If you have hard water spots, that's a different animal than the specks of industrial fallout, brake dust, and iron shavings you would clay bar out of your paint. The scale from hard water is from minerals and lime from wells and water pipes - however snow doesn't have those.
Here's a remedy list depending on whats up with your paint:
- Vinegar will remove hard water deposits, not good to use above the window level because it smells if it gets in the vents.
- Tree pitch and sap will melt with 99% rubbing alcohol (or everclear). Just soak a paper towel and rub for a few seconds, and quickly wipe away all the sap/alcohol goo with a clean towel before it dries back on. Alcohol also strips off old wax that may have dirt embedded in it.
-For road tar (those little asphalt blobs stuck on the bottom rocker panels), use a pre-paint solvent such as SEM Solv or PPG Acryli-clear, what would be a near impossible job becomes a 5 second wipe on, wipe off.
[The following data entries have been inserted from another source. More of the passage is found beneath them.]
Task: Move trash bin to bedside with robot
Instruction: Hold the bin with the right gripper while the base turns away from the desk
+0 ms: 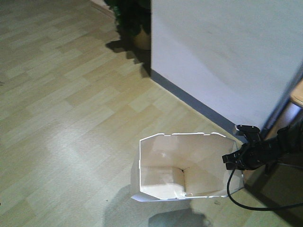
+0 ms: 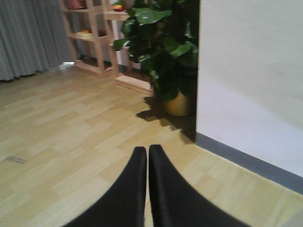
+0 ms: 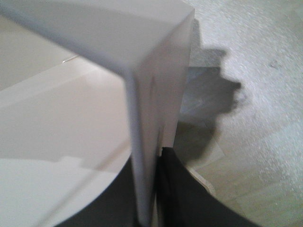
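Observation:
The white angular trash bin (image 1: 184,165) stands upright on the wood floor, open at the top and with nothing inside. My right gripper (image 1: 233,160), on a thin black arm, is at the bin's right rim. In the right wrist view it (image 3: 149,160) is shut on the bin's thin wall (image 3: 156,71), one finger inside and one outside. In the left wrist view my left gripper (image 2: 147,149) is shut with nothing between its fingers, hanging over bare floor. The bedside is out of view.
A white wall (image 1: 227,56) with a grey skirting (image 1: 199,101) runs just behind the bin. At its corner stands a potted plant (image 2: 165,52). Wooden shelves (image 2: 94,38) and a grey curtain (image 2: 28,38) lie beyond. A black cable (image 1: 236,198) loops down beside the bin.

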Available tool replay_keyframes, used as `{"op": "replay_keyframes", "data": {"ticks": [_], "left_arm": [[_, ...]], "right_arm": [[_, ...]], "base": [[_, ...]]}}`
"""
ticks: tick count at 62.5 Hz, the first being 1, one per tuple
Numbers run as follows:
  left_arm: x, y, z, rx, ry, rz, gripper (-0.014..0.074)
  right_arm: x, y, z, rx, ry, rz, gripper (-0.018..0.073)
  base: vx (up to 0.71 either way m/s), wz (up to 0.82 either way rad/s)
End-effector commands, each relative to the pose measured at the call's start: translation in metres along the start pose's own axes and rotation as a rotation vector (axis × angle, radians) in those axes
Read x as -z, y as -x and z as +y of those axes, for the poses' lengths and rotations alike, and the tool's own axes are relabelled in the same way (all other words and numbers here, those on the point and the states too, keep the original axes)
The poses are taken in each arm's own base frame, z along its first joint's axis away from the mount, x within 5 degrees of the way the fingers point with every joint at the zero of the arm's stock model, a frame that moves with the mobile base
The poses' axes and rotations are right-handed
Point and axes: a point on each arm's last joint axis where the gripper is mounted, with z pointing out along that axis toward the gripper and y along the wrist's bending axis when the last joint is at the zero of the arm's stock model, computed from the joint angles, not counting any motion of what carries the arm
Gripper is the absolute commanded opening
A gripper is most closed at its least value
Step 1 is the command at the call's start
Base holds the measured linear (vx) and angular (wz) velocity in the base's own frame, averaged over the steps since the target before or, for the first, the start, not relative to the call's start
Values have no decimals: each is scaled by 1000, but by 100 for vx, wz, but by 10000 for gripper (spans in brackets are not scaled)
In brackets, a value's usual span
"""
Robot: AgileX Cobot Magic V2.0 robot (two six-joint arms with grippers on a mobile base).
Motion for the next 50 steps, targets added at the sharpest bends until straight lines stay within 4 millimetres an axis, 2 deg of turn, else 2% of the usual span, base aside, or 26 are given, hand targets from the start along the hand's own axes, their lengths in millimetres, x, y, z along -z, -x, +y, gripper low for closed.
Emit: {"op": "replay_keyframes", "data": {"ticks": [1, 50], "left_arm": [[0, 1, 0, 4, -3, -64, -6], [0, 1, 0, 4, -3, -64, -6]], "right_arm": [[24, 22, 22, 9, 186, -115, -6], [24, 22, 22, 9, 186, -115, -6]], "base": [[7, 48], [12, 59]]}}
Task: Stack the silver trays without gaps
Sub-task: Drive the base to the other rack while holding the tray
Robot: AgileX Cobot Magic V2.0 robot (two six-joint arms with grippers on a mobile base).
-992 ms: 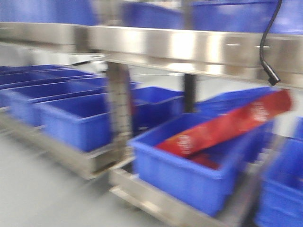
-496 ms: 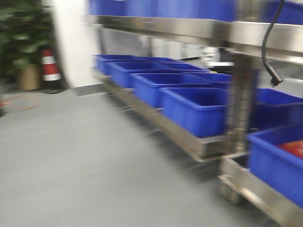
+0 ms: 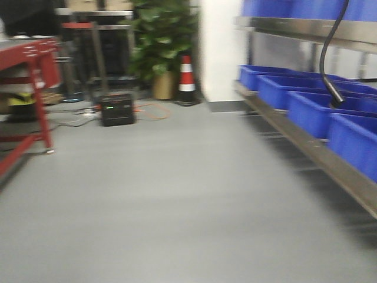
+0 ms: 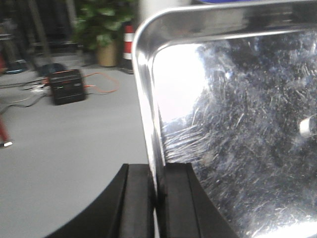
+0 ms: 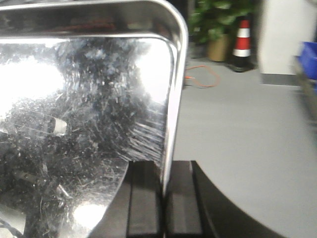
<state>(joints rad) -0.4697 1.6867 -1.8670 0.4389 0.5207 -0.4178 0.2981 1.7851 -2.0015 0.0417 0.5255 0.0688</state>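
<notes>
I am facing blue bins [image 3: 312, 109] sitting along a rack [image 3: 306, 150], a striped cone [image 3: 187, 76] standing beside a potted plant [image 3: 162, 35].

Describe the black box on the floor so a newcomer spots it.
Start at the leafy potted plant at the back. On the grey floor between it and the red table sits the black box, an orange cable looped beside it. Unlike the striped cone, it is low, dark, boxy.

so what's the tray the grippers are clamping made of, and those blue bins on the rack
The silver tray: metal, likely stainless steel, polished; it mirrors bright light and shows fine scratches, with a thin raised rim pinched by the left gripper and right gripper. The blue bins: probably moulded plastic, uniform matte blue with thick lips, though the view is blurred.
</notes>
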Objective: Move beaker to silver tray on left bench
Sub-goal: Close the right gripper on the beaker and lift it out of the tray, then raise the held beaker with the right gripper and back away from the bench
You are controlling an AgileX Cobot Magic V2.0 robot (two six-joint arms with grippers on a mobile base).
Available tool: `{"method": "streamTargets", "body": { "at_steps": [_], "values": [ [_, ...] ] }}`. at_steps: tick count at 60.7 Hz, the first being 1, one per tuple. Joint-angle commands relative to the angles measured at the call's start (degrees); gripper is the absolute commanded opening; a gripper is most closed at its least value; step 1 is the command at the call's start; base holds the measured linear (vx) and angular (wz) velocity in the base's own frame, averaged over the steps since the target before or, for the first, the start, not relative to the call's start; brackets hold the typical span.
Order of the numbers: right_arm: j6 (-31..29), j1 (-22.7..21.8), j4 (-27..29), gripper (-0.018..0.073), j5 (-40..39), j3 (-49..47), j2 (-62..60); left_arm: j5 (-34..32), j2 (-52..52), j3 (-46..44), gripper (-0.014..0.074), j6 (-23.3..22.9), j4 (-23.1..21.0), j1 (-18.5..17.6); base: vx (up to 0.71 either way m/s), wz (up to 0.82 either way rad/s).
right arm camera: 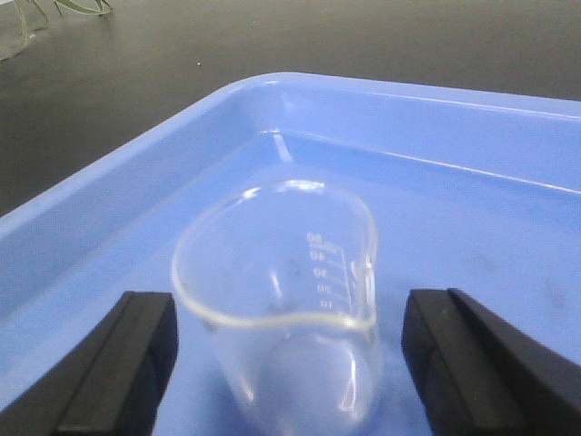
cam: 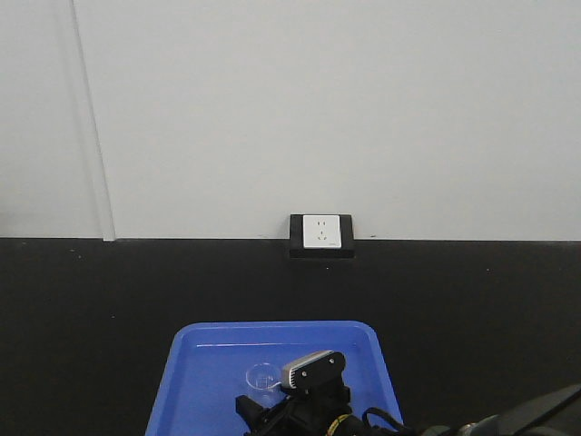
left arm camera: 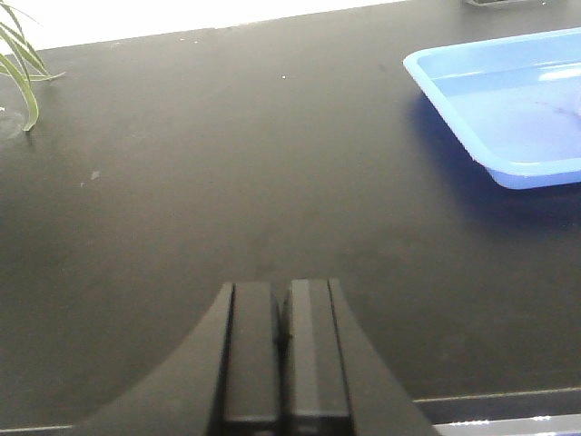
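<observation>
The small clear beaker (cam: 265,375) stands upright in a blue tray (cam: 204,386) on the black bench (cam: 91,318). In the right wrist view the beaker (right arm camera: 281,300) sits between the two black fingers (right arm camera: 136,354) of my right gripper (right arm camera: 289,318). That gripper is open, with a gap on each side of the glass. My left gripper (left arm camera: 281,304) is shut with nothing in it, low over bare bench (left arm camera: 227,182), left of the blue tray (left arm camera: 508,100). The silver tray is out of view.
A white wall with a socket box (cam: 320,234) rises behind the bench. Green plant leaves (left arm camera: 23,64) hang at the far left. The bench's front edge (left arm camera: 499,397) runs just beside my left gripper.
</observation>
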Motion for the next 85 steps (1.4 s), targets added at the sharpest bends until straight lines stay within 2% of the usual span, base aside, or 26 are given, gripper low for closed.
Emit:
{"method": "streamTargets", "body": {
  "at_steps": [1, 6, 13, 21, 24, 31, 40, 41, 42, 45, 56, 85],
  "values": [
    [0.6, -0.1, -0.3, 0.0567, -4.0, -3.3, -2.2, -4.3, -0.4, 1.1, 0.0001, -0.1, -0.2, -0.3, 0.0, 0.0],
    [2.0, -0.1, -0.4, 0.0544, -3.9, -4.8, -1.7, -4.3, -0.4, 1.1, 0.0001, -0.1, -0.2, -0.3, 0.0, 0.0],
    [3.6, -0.1, -0.4, 0.0424, -3.5, -5.8, -1.4, -4.3, -0.4, 1.1, 0.0001, -0.1, -0.2, -0.3, 0.0, 0.0],
    [4.0, -0.1, -0.7, 0.0128, -3.4, -5.8, -1.5, -4.3, -0.4, 1.1, 0.0001, -0.1, -0.2, -0.3, 0.0, 0.0],
    [4.7, -0.1, -2.1, -0.0015, -3.1, -5.7, -2.0, -4.3, -0.4, 1.1, 0.0001, -0.1, -0.2, -0.3, 0.0, 0.0],
    [9.0, -0.2, -6.7, -0.0016, -1.0, -5.7, -4.0, -4.3, -0.4, 1.1, 0.0001, -0.1, -0.2, -0.3, 0.0, 0.0],
    [13.7, -0.2, -13.8, -0.0014, 8.1, -5.7, -10.2, -4.3, -0.4, 1.1, 0.0001, -0.1, -0.2, -0.3, 0.0, 0.0],
    [14.2, -0.2, -14.4, -0.0014, 10.1, -5.7, -11.5, -4.3, -0.4, 1.1, 0.0001, -0.1, -0.2, -0.3, 0.0, 0.0],
    [19.3, -0.2, -20.2, -0.0014, 30.8, -5.2, -25.2, -4.3, -0.4, 1.1, 0.0001, -0.1, -0.2, -0.3, 0.0, 0.0],
    [19.2, -0.2, -20.8, -0.0014, 34.3, -4.3, -29.0, -4.3, -0.4, 1.1, 0.0001, -0.1, -0.2, -0.3, 0.0, 0.0],
    [19.0, -0.2, -23.6, -0.0012, 41.0, 2.0, -42.3, -4.3, -0.4, 1.1, 0.0001, -0.1, -0.2, -0.3, 0.0, 0.0],
    [19.0, -0.2, -25.0, -0.0011, 51.6, 32.2, -87.4, -4.3, -0.4, 1.1, 0.0001, -0.1, -0.2, -0.3, 0.0, 0.0]
  ]
}}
-Clay bar will work on the spots of metallic dust embedded in the paint. These are actual bits of iron stuck in the surface of the paint that then rust. The clay bar pulls them out like you would pull out a sliver (and leaves a hole in the paint, Meg's 'polymer sealant' as a wax can fill it in again).
Now you have CLEAN paint, then you can get out the buffer to rectify scratched-up paint problems and not just push dirt around and scratch the paint more.
-'advice from a white car owner'
Polishing a white car is like peeing in dark pants, you get a warm satisfied feeling, but nobody really notices.